Self-Supervised Single-Image Depth Estimation with Adversarial Networks

Train a Generative Adversarial Network as a disparity prediction model, by generating the pair (left-side) image of an input in a hypothetical 3D camera setting, to estimate depth in a 2D scene.

Required interest(s)

  • 3D Computer Vision
  • Generative Models
  • Geometric deep learning

What do you get

  • A challenging assignment within a practical environment
  • Professional guidance
  • Courses aimed at your graduation period
  • Support from our academic Research center at your disposal

What you will do

  • 65% Research

Depth estimation has been one of the most researched problems in computer vision since its early days, due to its importance and usefulness for tasks like scene understanding, scene reconstruction and robotics. These tasks are essential in a wide range of applications, mainly related to navigation: some examples are self-driving cars, simultaneous localization and mapping (SLAM), or augmented reality.

Although we humans can do it naturally, estimating depth from a 2D image computationally is an ill-posed problem: for the same 2D image, there are infinite solutions for a matching 3D point cloud. In spite of this, monocular depth estimation has been a thoroughly researched topic in the past decade, and recent methods based on deep learning have achieved remarkable results. One of the latest trends has been the usage of generative adversarial networks (GANs) for generating potential depth maps, which has shown promising results.

One of the main challenges of supervised depth estimation is the difficulty and the high cost of capturing real-world, or even synthetic, ground-truth depth information. Not only it can be a very expensive operation –both economically and computationally– but capturing fine-grained depth maps is still relatively error-prone, making the training data not reliable enough.

Unsupervised or self-supervised depth estimator has been another recent trend in the topic, where the goal is not to explicitly predict a depth map, but instead predict how the paired (left-side) image to the input image would look like in a stereo camera setting.

While no public research has been made available yet on this approach, the combination of both a self-supervised approach and GANs to generate stereo pair images seems to be the next natural step, potentially delivering promising results and helping raise the current bar of the state-of-the-art.

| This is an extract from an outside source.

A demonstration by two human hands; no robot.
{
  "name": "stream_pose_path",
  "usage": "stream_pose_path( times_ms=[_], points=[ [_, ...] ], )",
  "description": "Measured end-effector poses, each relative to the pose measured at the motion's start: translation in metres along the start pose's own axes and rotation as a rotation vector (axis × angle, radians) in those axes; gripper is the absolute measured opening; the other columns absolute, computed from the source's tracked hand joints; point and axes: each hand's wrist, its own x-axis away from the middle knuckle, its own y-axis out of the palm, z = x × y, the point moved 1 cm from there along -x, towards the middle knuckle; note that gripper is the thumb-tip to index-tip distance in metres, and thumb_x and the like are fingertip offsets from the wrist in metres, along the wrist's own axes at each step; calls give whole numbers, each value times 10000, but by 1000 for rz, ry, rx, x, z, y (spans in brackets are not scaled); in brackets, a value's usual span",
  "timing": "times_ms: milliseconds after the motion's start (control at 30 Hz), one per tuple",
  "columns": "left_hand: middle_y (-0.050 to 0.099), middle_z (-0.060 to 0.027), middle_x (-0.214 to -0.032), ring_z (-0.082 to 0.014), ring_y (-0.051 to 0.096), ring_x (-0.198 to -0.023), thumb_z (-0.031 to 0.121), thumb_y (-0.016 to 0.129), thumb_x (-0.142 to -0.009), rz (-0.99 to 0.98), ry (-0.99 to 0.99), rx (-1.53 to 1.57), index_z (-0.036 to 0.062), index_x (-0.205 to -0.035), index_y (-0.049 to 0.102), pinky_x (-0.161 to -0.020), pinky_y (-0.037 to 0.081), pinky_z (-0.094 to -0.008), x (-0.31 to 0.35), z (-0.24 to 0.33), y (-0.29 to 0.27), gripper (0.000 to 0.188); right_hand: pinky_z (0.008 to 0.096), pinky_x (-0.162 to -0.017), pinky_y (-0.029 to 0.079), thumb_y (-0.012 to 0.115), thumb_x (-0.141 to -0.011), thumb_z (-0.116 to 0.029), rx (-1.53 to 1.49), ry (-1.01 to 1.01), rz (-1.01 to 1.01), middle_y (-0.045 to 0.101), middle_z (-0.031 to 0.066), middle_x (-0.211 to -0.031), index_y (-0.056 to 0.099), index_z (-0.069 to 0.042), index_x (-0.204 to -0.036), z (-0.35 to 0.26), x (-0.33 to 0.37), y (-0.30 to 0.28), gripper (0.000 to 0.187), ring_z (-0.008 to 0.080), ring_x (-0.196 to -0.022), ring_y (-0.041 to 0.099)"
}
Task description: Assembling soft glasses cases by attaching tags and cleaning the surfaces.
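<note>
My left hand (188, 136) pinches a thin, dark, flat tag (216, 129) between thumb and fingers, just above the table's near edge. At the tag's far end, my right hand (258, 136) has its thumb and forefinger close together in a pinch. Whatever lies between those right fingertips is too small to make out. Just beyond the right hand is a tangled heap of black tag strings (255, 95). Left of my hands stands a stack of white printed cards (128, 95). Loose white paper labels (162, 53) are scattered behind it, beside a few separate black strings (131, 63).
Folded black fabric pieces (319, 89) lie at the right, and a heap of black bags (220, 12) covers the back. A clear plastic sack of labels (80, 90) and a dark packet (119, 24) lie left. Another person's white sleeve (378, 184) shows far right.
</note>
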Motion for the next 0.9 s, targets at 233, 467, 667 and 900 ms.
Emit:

About Info Support Research Center

We anticipate on upcoming and future challenges and ensures our engineers develop cutting-edge solutions based on the latest scientific insights. Our research community proactively tackles emerging technologies. We do this in cooperation with renowned scientists, making sure that research teams are positioned and embedded throughout our organisation and our community, so that their insights are directly applied to our business. We truly believe in sharing knowledge, so we want to do this without any restrictions.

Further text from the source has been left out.